Les valeurs matérialistes sont vénérées et elles sont si imprégnées dans toutes nos têtes qu’elles nécessitent un véritable travail sur soi pour s’en défaire. Il faut s’arrêter et réfléchir. La vie est ailleurs que dans le travailler plus pour gagner plus pour dépenser plus pour vivre moins.

Désobéir aux sommations à la surconsommation c’est s’offrir un temps autonome pour créer, cultiver, autoproduire, marcher, récupérer, rencontrer, lire, discuter, contempler, philosopher, militer, être avec ses proches… pour développer sa faculté d’agir. Il faut se libérer de ces chaînes que nous forgeons volontairement tout en nous plaignant d’avoir à les porter.

De plus, accepter de conserver uniquement ce dont on a besoin permettrait le partage de la richesse, nul ne manquerait de rien et chacun se contenterait de ce qu’il a. Les inégalités mondiales sont abyssales. Une minorité s’accapare les richesses mondiales et pille les ressources naturelles à son profit. L’enrichissement de quelques-uns se fait au détriment des autres.
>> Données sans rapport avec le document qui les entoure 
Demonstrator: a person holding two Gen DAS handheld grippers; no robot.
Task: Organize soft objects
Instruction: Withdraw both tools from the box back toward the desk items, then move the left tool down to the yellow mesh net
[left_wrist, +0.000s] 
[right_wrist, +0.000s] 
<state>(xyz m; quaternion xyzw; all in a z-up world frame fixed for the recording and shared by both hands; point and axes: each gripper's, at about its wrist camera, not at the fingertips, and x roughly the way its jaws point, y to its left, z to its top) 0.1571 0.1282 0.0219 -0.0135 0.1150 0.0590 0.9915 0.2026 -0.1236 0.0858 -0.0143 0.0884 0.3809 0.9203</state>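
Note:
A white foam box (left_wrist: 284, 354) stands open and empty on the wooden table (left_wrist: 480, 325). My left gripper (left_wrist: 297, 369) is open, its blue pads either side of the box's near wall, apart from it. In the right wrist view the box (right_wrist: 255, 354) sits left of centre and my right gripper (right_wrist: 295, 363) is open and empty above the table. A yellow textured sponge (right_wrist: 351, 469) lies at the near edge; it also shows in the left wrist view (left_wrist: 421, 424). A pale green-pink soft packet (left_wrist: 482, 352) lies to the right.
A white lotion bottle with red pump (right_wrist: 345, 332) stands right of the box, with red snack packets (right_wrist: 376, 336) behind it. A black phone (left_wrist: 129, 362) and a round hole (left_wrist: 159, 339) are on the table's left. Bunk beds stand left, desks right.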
Notre mode de vie nourri aux combustibles fossiles est insoutenable. Notre empreinte écologique globale s’aggrave d’année en année. Une telle vie à crédit ne dure qu’un temps. L’expansion arrive à sa fin, elle butte maintenant contre les limites physiques de la Terre. Le dérèglement climatique s’emballe, les principaux minerais se raréfient et leur valeur augmente tout comme l’énergie et le pétrole. Les réserves se tarissent. Pour retarder cette échéance, nous sommes prêts à exploiter les sables bitumineux, les gaz de schiste, à forer en eau profonde, à cultiver des terres agricoles pour alimenter les réservoirs en agrocarburants plutôt que pour nourrir les hommes.

Selon l’étude annuelle réalisée par le Global Footprint Network, l’empreinte écologique poursuit sa tendance à la hausse. Il fallait ainsi en 2014 l’équivalent de 1,5 planète Terre pour produire les ressources correspondant à l’empreinte écologique de l’humanité. Le Canada se trouvait alors en 11e place parmi les pays dont l’empreinte écologique est la plus lourde. Actuellement l’humanité coupe les arbres trois fois plus vite qu’ils ne repoussent, pêche les poissons plus vite qu’ils ne se reproduisent, pompe les aquifères plus vite qu’ils ne se reconstituent, émettent plus de CO₂ et de gaz à effet de serre que les puits de carbone n’en capturent.

Ne pourrions-nous pas reconnaître collectivement que nous avons sombré dans la démesure, que la sobriété doit redevenir une valeur essentielle et que les plus riches doivent drastiquement restreindre leur train de vie. La fin de la société de consommation risque de se produire sous la contrainte. Il nous paraît difficile de renoncer à la profusion dans laquelle nous baignons. Pourtant, les générations suivantes vivront avec moins que les précédentes. Ils réapprendront les savoir-faire aussi banals qu’oubliés tels que réparer son vélo, coudre, bricoler, faire son jardin… Ils seront contraints de renouer avec le sens de la mesure et la modestie. La frénésie d’acquisition, l’endettement ne peuvent continuer de se multiplier car la Terre approche de ses limites, au point de mettre en jeu la santé des populations humaines.

Nous devrions nous demander s’il existe des solutions autres que matérielles pour satisfaire nos besoins. Un diamant n’équivaut pas à l’amour, seul l’amour peut rivaliser avec l’amour. L’amour permet d’être à l’écoute, d’être respectueux, d’offrir son aide, sa tendresse et sa présence. Nous devrions montrer notre affection à ceux qu’on aime, prendre soin de nos enfants et nous divertir sans utiliser toujours plus de ressources. Plutôt que d’exposer notre situation par nos vêtements, nos voitures, nos maisons, nous pourrions fonder notre statut sur la disponibilité, l’expérience, la sagesse et développer un esprit communautaire essentiel au bonheur.